• WHAT YOU ARE ASKED TO DO:
Transcribe the tail of the listing: start at the line containing "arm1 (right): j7" and stop after the last line, keeping every character as is and adding nothing.

####################

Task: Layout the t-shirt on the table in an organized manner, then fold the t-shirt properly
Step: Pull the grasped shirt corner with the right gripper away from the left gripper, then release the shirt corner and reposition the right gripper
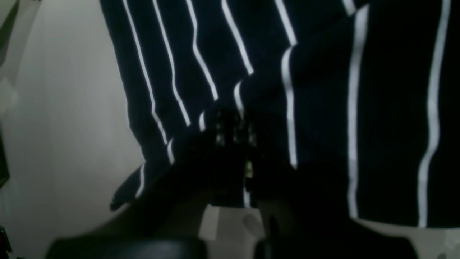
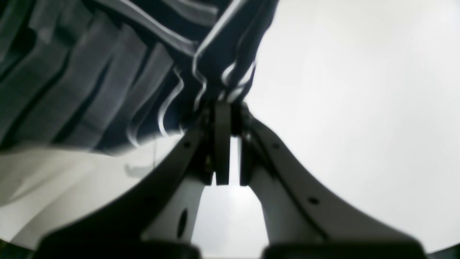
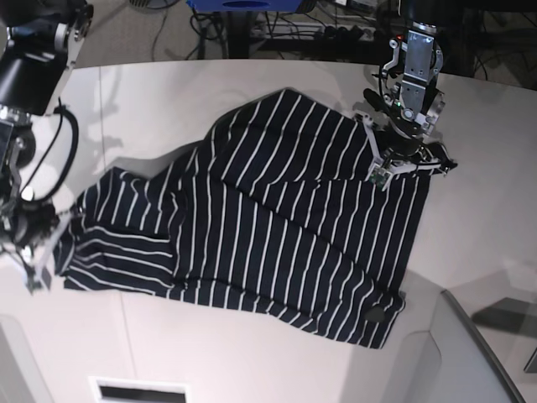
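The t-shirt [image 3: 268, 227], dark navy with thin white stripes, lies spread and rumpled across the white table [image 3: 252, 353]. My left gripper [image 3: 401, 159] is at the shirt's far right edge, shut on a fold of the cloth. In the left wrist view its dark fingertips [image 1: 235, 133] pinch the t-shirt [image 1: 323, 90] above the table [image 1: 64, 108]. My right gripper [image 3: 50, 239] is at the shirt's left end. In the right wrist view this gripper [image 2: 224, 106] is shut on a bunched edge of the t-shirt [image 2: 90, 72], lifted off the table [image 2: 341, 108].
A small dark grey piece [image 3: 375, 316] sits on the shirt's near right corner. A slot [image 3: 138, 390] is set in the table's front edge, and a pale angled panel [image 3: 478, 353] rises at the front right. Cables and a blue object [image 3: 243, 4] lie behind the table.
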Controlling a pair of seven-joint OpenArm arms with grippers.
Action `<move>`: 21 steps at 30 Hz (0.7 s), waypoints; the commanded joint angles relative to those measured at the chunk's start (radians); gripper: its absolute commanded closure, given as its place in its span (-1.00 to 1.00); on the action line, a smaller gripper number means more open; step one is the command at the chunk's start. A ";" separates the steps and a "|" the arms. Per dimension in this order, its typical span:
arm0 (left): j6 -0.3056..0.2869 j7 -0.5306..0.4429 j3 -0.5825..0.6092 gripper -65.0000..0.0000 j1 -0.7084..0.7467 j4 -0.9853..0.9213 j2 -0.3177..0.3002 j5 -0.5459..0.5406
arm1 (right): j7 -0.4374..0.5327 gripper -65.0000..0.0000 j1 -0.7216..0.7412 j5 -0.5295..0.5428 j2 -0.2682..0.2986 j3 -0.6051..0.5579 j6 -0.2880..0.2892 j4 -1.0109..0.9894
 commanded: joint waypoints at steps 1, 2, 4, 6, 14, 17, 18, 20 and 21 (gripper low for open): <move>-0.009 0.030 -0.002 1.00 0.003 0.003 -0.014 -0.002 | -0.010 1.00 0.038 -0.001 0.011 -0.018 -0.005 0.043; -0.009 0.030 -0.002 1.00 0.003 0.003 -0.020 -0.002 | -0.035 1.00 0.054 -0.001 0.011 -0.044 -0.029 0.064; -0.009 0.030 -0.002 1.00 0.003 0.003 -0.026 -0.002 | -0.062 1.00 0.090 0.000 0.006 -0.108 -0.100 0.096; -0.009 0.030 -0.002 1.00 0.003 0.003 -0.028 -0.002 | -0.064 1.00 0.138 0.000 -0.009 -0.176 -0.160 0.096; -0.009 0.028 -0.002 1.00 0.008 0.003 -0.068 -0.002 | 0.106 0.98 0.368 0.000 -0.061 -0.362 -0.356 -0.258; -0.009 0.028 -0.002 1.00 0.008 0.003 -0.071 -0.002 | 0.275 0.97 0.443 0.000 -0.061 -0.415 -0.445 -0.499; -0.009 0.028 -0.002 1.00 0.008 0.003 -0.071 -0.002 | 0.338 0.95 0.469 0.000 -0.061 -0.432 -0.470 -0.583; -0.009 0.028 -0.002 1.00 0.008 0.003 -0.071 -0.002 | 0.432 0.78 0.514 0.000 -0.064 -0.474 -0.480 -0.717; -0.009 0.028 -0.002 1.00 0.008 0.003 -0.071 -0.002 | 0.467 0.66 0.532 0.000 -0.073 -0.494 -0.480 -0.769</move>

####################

• TASK SOLUTION:
arm1 (right): j7 -0.4374..0.5327 gripper -65.0000..0.0000 j1 -0.7216..0.7412 j5 -0.5295..0.5428 j2 -0.2682..0.2986 j3 -0.6051..0.5579 j6 -0.2880..0.2892 j4 -1.0109..0.9894
 commanded: joint waypoints at steps 1, 2, 4, 6, 14, 17, 18, 20 and 21 (gripper low for open): <move>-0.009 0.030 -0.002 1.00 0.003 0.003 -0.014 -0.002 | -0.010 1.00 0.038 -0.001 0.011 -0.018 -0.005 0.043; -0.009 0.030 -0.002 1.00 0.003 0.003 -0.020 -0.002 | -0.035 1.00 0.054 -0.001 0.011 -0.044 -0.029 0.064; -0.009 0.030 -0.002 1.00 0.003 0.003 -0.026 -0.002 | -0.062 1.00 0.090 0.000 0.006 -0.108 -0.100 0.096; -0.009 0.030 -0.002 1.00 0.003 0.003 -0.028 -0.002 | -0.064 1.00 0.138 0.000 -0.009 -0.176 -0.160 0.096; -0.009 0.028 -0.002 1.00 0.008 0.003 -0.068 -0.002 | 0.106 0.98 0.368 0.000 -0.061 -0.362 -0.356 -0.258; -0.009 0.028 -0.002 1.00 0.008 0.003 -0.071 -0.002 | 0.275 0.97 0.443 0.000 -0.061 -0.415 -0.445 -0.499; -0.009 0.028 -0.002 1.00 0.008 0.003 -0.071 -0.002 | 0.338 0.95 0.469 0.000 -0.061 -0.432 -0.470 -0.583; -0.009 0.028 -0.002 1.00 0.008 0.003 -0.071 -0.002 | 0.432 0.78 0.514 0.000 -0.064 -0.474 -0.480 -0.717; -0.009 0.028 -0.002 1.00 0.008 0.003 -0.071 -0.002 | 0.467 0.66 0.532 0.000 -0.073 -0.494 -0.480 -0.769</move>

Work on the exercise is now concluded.